Exercise aim
Set down the final part of the listing, which starts at the line containing "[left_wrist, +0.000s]" and runs to the last line, exactly and completely.

The data
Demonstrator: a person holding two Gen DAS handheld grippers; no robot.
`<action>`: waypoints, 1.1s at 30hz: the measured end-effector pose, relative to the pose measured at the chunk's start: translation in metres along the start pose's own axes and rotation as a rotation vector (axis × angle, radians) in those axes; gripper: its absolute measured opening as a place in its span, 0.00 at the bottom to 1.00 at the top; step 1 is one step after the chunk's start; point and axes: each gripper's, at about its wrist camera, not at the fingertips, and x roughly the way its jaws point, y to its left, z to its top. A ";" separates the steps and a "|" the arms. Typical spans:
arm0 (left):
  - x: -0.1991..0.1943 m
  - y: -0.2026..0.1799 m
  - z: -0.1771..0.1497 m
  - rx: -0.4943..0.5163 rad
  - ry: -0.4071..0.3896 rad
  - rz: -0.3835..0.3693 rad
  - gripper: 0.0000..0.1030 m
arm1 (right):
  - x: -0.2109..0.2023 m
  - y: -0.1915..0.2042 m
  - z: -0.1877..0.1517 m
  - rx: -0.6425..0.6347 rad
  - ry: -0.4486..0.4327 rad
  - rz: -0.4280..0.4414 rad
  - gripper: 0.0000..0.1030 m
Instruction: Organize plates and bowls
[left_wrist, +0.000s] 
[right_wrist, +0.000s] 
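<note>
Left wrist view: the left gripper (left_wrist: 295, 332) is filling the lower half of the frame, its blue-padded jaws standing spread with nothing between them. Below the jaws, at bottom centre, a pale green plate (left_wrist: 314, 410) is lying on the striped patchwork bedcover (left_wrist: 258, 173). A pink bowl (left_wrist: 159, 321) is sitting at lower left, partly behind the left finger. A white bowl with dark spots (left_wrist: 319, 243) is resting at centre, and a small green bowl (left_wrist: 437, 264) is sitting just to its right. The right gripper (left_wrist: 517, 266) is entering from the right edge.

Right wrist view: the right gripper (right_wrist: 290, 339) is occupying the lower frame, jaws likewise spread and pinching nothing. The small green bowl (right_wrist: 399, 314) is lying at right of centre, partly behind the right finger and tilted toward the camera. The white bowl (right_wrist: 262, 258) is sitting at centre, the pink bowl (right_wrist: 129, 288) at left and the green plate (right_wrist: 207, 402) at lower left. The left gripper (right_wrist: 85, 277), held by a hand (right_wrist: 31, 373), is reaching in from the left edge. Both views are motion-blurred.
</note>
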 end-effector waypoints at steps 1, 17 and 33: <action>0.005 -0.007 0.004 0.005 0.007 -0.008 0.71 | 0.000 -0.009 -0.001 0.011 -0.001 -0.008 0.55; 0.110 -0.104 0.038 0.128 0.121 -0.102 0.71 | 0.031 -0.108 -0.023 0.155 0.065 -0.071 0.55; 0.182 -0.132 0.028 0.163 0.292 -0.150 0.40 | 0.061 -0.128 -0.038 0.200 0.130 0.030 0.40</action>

Your solution
[left_wrist, +0.000s] 
[right_wrist, +0.000s] 
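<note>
Left wrist view: the left gripper (left_wrist: 295, 332) is filling the lower half of the frame, its blue-padded jaws standing spread with nothing between them. Below the jaws, at bottom centre, a pale green plate (left_wrist: 314, 410) is lying on the striped patchwork bedcover (left_wrist: 258, 173). A pink bowl (left_wrist: 159, 321) is sitting at lower left, partly behind the left finger. A white bowl with dark spots (left_wrist: 319, 243) is resting at centre, and a small green bowl (left_wrist: 437, 264) is sitting just to its right. The right gripper (left_wrist: 517, 266) is entering from the right edge.

Right wrist view: the right gripper (right_wrist: 290, 339) is occupying the lower frame, jaws likewise spread and pinching nothing. The small green bowl (right_wrist: 399, 314) is lying at right of centre, partly behind the right finger and tilted toward the camera. The white bowl (right_wrist: 262, 258) is sitting at centre, the pink bowl (right_wrist: 129, 288) at left and the green plate (right_wrist: 207, 402) at lower left. The left gripper (right_wrist: 85, 277), held by a hand (right_wrist: 31, 373), is reaching in from the left edge. Both views are motion-blurred.
</note>
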 end-effector waypoints at steps 1, 17 and 33: <action>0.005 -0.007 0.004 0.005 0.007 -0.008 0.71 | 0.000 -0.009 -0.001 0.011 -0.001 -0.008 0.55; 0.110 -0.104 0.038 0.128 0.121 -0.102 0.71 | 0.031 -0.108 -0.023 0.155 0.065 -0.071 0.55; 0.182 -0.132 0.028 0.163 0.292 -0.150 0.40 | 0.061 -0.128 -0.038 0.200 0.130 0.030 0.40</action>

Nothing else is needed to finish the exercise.